Generate CUIDs in Rust

Resources  |  Generate CUIDs in Rust

Generating a CUID (Collision-resistant Unique Identifier) in Rust involves using techniques such as the current timestamp, a counter, a machine fingerprint, and randomness. Below is an example implementation of generating a CUID in Rust.

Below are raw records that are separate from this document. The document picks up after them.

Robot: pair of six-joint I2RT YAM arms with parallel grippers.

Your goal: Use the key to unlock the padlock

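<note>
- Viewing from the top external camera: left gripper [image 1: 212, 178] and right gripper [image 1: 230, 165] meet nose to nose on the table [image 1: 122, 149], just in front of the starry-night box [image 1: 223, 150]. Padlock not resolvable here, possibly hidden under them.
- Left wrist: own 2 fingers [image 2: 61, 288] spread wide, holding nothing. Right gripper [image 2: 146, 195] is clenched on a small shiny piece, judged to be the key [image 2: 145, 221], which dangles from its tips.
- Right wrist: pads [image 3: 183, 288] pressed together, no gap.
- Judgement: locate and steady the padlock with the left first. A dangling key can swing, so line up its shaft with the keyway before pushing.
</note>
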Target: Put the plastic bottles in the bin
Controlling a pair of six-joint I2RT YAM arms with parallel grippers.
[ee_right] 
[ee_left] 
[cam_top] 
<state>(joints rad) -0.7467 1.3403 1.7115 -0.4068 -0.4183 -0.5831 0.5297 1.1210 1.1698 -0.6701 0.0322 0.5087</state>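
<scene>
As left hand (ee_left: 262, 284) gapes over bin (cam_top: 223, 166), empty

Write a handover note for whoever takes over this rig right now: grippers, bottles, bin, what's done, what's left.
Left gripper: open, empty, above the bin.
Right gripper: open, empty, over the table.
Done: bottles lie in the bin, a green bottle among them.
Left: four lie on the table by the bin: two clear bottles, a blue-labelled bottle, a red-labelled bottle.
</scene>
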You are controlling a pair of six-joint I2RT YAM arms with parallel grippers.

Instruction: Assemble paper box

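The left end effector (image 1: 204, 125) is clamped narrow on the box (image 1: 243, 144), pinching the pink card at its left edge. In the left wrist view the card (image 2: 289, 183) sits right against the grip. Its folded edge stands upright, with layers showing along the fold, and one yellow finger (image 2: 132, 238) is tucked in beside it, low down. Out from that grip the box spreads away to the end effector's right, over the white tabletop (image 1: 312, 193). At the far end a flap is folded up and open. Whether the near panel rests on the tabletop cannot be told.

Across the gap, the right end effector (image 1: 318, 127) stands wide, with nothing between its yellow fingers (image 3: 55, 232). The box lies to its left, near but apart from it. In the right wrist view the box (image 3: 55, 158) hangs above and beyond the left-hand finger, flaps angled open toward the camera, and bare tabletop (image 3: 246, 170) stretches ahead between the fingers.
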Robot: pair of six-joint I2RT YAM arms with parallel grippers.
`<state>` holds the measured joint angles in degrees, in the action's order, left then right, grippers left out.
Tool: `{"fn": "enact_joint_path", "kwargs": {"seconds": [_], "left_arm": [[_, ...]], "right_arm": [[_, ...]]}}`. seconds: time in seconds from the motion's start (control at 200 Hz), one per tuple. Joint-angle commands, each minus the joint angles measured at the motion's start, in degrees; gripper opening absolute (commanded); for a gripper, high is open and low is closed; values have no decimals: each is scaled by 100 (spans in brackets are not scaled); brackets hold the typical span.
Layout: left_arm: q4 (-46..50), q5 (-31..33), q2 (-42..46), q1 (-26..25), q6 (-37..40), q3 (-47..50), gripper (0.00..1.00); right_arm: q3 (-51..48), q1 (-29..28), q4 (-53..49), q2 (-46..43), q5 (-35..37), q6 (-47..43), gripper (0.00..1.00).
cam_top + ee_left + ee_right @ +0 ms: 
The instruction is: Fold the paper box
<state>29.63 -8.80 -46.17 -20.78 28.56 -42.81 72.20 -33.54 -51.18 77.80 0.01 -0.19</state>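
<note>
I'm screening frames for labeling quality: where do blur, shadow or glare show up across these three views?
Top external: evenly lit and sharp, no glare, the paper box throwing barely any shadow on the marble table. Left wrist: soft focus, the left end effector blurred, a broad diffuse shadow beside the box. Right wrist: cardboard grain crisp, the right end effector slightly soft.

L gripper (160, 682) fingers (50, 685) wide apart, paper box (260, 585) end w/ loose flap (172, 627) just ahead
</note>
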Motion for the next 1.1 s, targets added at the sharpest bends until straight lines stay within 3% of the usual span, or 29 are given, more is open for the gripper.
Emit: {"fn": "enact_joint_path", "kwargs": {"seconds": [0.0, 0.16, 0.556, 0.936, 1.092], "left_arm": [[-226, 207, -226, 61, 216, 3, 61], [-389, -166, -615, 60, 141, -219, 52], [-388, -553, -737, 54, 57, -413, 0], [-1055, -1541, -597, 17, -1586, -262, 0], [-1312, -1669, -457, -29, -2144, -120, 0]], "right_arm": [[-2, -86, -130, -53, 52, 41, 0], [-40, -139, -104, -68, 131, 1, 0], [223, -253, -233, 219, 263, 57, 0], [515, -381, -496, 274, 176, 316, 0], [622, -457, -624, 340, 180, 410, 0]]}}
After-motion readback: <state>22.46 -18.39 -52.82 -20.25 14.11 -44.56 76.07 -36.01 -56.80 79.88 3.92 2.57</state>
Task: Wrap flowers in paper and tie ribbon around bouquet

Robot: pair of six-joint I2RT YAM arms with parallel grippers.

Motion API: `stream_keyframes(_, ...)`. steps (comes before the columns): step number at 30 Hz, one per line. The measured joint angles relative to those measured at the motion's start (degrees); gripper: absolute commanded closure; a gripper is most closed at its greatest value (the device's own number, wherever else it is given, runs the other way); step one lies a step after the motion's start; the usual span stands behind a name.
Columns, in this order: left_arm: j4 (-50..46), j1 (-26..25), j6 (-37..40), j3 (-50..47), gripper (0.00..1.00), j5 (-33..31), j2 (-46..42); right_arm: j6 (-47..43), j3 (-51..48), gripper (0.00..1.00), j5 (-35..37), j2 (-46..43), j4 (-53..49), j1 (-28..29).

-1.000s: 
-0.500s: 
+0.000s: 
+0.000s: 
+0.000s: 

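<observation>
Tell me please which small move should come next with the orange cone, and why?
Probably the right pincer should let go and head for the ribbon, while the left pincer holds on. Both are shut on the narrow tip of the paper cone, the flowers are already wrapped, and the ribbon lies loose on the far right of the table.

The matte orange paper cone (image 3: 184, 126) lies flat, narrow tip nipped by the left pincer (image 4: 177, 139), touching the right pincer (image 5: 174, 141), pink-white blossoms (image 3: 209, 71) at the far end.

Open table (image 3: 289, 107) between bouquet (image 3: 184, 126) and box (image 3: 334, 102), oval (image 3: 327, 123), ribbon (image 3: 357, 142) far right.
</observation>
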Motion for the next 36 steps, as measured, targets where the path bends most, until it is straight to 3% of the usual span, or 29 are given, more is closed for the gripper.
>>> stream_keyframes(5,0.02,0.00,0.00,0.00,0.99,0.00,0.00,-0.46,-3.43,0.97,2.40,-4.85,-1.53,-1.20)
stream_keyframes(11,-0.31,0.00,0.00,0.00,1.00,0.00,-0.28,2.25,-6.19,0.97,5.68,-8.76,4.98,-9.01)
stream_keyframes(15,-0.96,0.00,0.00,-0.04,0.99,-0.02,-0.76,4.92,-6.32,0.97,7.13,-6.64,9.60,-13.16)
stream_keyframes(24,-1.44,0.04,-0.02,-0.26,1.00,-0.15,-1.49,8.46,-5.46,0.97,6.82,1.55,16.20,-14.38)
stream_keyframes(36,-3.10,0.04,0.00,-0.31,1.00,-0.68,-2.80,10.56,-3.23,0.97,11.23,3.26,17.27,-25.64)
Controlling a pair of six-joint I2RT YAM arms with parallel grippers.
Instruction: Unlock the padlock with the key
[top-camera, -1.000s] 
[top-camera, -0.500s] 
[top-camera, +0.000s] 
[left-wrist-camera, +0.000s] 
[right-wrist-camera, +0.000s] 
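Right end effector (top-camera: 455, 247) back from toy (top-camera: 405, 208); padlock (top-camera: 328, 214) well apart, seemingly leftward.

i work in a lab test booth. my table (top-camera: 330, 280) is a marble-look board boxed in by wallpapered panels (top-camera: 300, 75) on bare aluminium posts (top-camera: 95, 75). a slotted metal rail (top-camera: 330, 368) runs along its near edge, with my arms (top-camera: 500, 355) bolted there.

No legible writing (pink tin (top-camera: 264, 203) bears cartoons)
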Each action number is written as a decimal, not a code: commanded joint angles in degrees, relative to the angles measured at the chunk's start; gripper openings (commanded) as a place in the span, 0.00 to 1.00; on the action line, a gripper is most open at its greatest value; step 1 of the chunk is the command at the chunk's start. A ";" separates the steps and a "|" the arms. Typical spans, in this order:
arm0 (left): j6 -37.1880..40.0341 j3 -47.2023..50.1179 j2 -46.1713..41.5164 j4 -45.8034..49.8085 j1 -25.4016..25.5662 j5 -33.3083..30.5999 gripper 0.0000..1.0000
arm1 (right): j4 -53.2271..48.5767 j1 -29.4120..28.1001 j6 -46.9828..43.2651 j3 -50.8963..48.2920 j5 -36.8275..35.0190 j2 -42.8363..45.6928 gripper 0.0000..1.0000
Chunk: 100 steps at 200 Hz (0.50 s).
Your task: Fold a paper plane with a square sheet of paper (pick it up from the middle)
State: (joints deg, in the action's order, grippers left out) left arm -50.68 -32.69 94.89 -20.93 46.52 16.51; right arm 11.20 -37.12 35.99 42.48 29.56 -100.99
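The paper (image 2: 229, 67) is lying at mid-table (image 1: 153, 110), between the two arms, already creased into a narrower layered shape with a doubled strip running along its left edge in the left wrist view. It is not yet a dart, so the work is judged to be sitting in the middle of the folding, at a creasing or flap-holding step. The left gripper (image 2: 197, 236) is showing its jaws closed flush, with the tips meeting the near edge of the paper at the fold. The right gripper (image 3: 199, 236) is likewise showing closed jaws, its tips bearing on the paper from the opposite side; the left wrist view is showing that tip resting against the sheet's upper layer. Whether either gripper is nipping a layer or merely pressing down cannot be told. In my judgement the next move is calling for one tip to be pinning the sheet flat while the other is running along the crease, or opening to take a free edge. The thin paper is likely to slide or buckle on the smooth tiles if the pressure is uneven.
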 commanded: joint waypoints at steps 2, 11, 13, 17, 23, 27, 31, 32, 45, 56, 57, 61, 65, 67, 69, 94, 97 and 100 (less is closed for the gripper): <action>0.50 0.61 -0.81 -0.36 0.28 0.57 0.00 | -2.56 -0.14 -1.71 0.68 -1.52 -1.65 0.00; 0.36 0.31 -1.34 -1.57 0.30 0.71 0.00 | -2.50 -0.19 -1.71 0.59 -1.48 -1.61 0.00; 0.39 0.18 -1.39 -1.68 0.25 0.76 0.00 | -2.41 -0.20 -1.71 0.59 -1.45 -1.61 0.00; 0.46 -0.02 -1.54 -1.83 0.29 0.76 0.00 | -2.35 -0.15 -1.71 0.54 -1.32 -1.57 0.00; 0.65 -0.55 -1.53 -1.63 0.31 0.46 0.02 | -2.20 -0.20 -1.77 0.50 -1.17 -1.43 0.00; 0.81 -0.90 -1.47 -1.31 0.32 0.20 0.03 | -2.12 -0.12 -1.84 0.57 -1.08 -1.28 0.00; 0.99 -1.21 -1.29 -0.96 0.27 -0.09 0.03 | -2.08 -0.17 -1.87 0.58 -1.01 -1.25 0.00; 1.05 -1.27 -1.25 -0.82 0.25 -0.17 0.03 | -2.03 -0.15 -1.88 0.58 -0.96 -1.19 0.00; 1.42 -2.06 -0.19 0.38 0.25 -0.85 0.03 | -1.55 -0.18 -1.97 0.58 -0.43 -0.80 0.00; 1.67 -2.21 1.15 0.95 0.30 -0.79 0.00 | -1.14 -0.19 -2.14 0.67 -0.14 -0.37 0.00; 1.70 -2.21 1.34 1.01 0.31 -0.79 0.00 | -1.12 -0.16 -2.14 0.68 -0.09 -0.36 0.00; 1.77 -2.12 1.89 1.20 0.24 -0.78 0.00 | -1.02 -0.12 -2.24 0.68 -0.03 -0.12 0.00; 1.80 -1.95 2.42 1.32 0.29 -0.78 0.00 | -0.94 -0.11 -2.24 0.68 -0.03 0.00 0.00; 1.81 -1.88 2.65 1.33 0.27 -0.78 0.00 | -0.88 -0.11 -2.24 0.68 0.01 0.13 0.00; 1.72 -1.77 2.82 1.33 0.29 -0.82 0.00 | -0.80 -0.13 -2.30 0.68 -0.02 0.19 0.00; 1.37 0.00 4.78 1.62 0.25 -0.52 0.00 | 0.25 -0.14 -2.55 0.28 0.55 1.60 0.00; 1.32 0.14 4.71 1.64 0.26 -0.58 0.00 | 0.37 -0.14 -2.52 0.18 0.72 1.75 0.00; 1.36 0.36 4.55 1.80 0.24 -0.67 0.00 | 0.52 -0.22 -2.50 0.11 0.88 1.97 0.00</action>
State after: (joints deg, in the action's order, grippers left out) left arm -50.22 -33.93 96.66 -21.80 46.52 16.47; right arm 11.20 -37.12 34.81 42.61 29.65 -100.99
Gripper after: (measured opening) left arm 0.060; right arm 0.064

Steps to Generate a CUID in Rust

  1. Timestamp: Get the current timestamp in milliseconds.
  2. Counter: Use a counter to handle multiple CUIDs generated in a short period.
  3. Fingerprint: Generate a machine-specific fingerprint.
  4. Randomness: Add random characters to further reduce the risk of collisions.
  5. Base36 Encoding: Encode the components using Base36 for readability.

Example Code

Here's a Rust implementation to generate a CUID:

extern crate crypto;

use std::time::{SystemTime, UNIX_EPOCH};
use crypto::digest::Digest;
use crypto::md5::Md5;
use rand::Rng;

const BASE36_CHARS: &[u8] = b"0123456789abcdefghijklmnopqrstuvwxyz";

fn encode_base36(mut value: u64) -> String {
    if value == 0 {
        return "0".to_string();
    }
    let mut result = Vec::new();
    while value > 0 {
        result.push(BASE36_CHARS[(value % 36) as usize]);
        value /= 36;
    }
    result.reverse();
    String::from_utf8(result).unwrap()
}

fn get_machine_fingerprint() -> String {
    let hostname = match hostname::get() {
        Ok(host) => host.to_str().unwrap_or("unknown").to_string(),
        Err(_) => "unknown".to_string(),
    };
    let mut hasher = Md5::new();
    hasher.input_str(&hostname);
    let hash = hasher.result_str();
    hash.chars().take(4).collect::<String>()
}

fn get_random_string(length: usize) -> String {
    let mut rng = rand::thread_rng();
    (0..length).map(|_| {
        let idx = rng.gen_range(0..BASE36_CHARS.len());
        BASE36_CHARS[idx] as char
    }).collect()
}

fn generate_cuid() -> String {
    let timestamp = SystemTime::now().duration_since(UNIX_EPOCH).unwrap().as_millis() as u64;

    static mut COUNTER: u64 = 0;
    static mut LAST_TIMESTAMP: u64 = 0;

    unsafe {
        if timestamp == LAST_TIMESTAMP {
            COUNTER += 1;
        } else {
            LAST_TIMESTAMP = timestamp;
            COUNTER = 0;
        }
    }

    let timestamp_base36 = encode_base36(timestamp);
    let counter_base36 = encode_base36(unsafe { COUNTER });
    let fingerprint = get_machine_fingerprint();
    let random_string = get_random_string(4);

    format!("c{}{}{}{}", timestamp_base36, counter_base36, fingerprint, random_string)
}

fn main() {
    println!("{}", generate_cuid());
}

Explanation

  1. Base36 Encoding:

    • The encode_base36 function converts a number to a Base36 encoded string.
  2. Timestamp:

    • SystemTime::now().duration_since(UNIX_EPOCH).unwrap().as_millis() as u64 gets the current timestamp in milliseconds since the Unix epoch.
  3. Counter:

    • A static COUNTER variable is used (unsafe due to Rust's ownership rules) to handle multiple CUIDs generated within the same millisecond. It is incremented and reset as necessary.
  4. Machine Fingerprint:

    • get_machine_fingerprint fetches the machine's hostname and computes an MD5 hash of it, returning the first 4 characters of the hash.
  5. Random String:

    • get_random_string generates a random string of specified length using characters from BASE36_CHARS.
  6. Combine Components:

    • The generate_cuid function combines the timestamp, counter, fingerprint, and random parts to form the final CUID.

Summary

This Rust implementation of CUID generation uses external crates (crypto for MD5 hashing and rand for randomness) and standard library functionalities to handle timestamps, hashing, randomness, and counters. This approach ensures that the generated CUIDs are unique, readable, and collision-resistant, making them suitable for various applications. Adjustments can be made based on specific requirements, such as handling errors when fetching the machine's hostname or modifying the length of the random string portion.